Zum Thema: Der Segen und die Kirche

Standpunkt von Pfarrer Frank Schindling

Es gibt innerhalb der katholischen Kirche und den Menschen, die sich ihr zugehörig fühlen, zu vielen Themen die unterschiedlichsten Meinungen. Das ist gut so, zeigt eine gewisse Spannbreite und Dynamik und gilt freilich auch für die Frage, ob denn gleichgeschlechtliche Paare für ihre Lebensgemeinschaft auf Gottes Segen hoffen dürfen oder nicht. Ebenso für die Frage, inwiefern es für Menschen, die eine gescheiterte Ehe hinter sich haben und in einer neuen Beziehung einen Neuanfang wagen, Gottes Segen geben kann. Jede begründete Meinung hierzu verdient Respekt und ist sicher aus der jeweiligen Perspektive nachvollziehbar. Dass das Ringen um diese brennenden Fragen, dass der Diskurs jedoch einfach per Dekret durch die Glaubenskongregation abgebügelt wird, muss für Millionen Menschen wie ein Schlag ins Gesicht sein.

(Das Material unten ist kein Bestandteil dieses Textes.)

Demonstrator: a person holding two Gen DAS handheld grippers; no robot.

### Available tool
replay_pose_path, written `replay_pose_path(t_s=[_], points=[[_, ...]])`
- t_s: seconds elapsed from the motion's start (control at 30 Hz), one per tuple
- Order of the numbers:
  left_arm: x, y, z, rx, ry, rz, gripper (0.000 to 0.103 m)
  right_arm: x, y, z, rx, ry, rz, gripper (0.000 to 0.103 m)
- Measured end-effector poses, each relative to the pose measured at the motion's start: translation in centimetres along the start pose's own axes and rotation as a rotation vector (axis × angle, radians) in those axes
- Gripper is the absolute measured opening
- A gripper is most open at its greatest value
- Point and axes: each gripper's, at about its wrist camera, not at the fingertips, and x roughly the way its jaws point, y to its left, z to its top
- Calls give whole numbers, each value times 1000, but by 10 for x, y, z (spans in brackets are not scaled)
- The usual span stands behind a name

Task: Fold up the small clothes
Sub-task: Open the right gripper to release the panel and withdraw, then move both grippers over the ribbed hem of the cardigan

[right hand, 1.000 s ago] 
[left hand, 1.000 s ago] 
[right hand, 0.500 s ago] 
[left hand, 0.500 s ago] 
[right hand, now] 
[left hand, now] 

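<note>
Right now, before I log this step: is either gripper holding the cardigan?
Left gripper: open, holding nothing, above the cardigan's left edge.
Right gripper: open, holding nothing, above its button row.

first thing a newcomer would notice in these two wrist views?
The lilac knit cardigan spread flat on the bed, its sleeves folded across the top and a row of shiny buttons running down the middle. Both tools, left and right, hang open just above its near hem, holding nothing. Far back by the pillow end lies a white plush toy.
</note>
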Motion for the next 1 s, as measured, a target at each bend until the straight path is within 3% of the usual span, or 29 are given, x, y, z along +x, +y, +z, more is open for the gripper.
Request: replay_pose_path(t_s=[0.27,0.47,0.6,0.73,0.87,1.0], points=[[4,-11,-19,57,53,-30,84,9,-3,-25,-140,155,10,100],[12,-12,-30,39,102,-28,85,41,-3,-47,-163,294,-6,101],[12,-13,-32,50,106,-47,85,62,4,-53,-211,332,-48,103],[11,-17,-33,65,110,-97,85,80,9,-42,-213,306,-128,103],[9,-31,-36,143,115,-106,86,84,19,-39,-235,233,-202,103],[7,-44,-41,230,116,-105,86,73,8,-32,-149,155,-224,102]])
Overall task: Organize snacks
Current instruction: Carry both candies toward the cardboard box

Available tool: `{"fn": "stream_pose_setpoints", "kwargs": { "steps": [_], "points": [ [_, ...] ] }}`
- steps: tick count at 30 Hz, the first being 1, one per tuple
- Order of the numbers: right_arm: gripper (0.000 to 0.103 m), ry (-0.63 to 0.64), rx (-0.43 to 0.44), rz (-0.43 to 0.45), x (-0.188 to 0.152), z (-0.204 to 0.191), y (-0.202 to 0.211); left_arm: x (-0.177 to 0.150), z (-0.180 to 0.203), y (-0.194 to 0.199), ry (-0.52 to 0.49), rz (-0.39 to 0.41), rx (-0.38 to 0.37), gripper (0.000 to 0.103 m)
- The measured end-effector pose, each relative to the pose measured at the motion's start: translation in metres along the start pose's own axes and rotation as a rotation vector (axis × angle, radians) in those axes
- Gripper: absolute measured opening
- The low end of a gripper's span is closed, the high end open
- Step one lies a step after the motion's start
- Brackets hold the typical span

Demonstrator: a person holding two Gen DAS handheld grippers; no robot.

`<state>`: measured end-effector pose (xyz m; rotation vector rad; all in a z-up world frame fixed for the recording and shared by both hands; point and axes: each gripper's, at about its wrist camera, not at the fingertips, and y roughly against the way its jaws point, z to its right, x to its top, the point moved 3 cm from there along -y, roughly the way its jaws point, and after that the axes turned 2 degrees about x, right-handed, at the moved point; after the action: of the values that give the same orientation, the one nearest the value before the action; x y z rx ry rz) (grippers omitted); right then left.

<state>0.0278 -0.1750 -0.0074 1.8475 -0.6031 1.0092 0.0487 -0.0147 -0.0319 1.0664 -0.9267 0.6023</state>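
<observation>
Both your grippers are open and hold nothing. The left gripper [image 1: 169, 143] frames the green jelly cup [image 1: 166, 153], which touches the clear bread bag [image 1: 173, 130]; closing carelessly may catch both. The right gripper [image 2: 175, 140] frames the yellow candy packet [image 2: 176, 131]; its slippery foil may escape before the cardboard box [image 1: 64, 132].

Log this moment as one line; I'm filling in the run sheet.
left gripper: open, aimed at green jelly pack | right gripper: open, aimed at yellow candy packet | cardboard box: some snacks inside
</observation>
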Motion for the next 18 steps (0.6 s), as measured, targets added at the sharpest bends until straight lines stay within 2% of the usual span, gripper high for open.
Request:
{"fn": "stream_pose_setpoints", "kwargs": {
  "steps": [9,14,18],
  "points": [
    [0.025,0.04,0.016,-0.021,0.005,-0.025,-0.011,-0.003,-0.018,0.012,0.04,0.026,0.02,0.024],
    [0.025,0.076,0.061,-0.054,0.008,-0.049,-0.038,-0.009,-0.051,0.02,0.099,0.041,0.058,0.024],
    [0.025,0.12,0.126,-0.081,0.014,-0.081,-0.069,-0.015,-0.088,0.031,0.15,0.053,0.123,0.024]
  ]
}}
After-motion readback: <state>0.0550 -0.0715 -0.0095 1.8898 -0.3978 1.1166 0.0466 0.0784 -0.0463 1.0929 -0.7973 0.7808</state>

Ich bin davon zutiefst überzeugt, dass Gott alle Menschen bedingungslos liebt und ihnen Segen schenken will, wenn sie gemeinsam in Liebe und Verantwortung durchs Leben gehen wollen. Dass die Kirche diesen Segen zu verwalten beansprucht und vor allem die Art und Weise, in der sie hier agierte und agiert, halten viele für problematisch. In der Geschichte unserer Kirche wurden gar Waffen und Kanonenkugeln gesegnet. Segnungen von Tieren, Maschinen und Geräten, Straßen und Brücken, ja sogar „jeglicher Dinge“ sind im aktuellen „Benedictionale“, dem gültigen Segensbuch der Kirche vorgesehen. Und was ist mit Menschen, die einander lieben – auch wenn es eine gleichgeschlechtliche Liebe ist oder eine, der eine gescheiterte Ehe vorausgeht?

Meiner inneren Überzeugung folgend habe ich auf Facebook folgenden Kommentar geschrieben, der schnell eine große Resonanz hervorgerufen hat:

Kurz nach meiner Priesterweihe wurde ich im Westerwald gebeten, eine Biogasanlage zu segnen. Da stand ich nun also, die bei der Vergärung und Verwesung entstehenden Gase vor mir, Stola, Weihwasser und das Buch der Kirche für Segnungen in der Hand. So eine Segnung scheint eine Handlung nach Gottes Heilsplan zu sein.
Ein paar Jahre später. Immer wieder begegne ich nun Menschen, die in gleichgeschlechtlicher Beziehung leben – und sich kirchlichen Segen wünschen. Was sag ich denen? Dass ihre Liebe nicht nach dem der Glaubenskongregation in Rom offensichtlich vorliegendem Heilsplan Gottes ist? Dass so ´ne Biogasanlage leider mehr Segen verdient? Die Sache stinkt zum Himmel.
Was mir Mut gibt? Die Jugendlichem z.B., die sich in unserer Pfarrei St. Birgid Wiesbaden im „AK (Arbeitskreis) Jugend“ engagieren (und denen ich immer versucht habe, einen grenzenlos liebenden Gott zu vermitteln), wollen das nicht hinnehmen, überlegen Aktionen, um zu zeigen, dass „ihre“ Kirche anders ist. Und ich will das auch nicht einfach hinnehmen. „Meine“ Kirche ist auch anders – nämlich derart, dass Menschen, die lieben, auch Gottes Segen in einer Feier geschenkt werden darf. Egal, ob das eine gleichgeschlechtliche Liebe ist oder eine, bei der irgendwer schon irgend eine Partnerschaft vorher hatte, sog. wiederverheiratete Geschiedene. Jesus richtet nicht – er richtet auf.
Einen Kuhstall mistet man von innen aus. Ich hoffe, die deutschen Bischöfe und (wir) alle in dieser Kirche geben eine deutliche Antwort.

Frank Schindling

Das Pastoralteam und der Vorstand des Pfarrgemeinderates St. Birgid unterstützen Pfarrer Frank Schindling und seine Position vollumfänglich.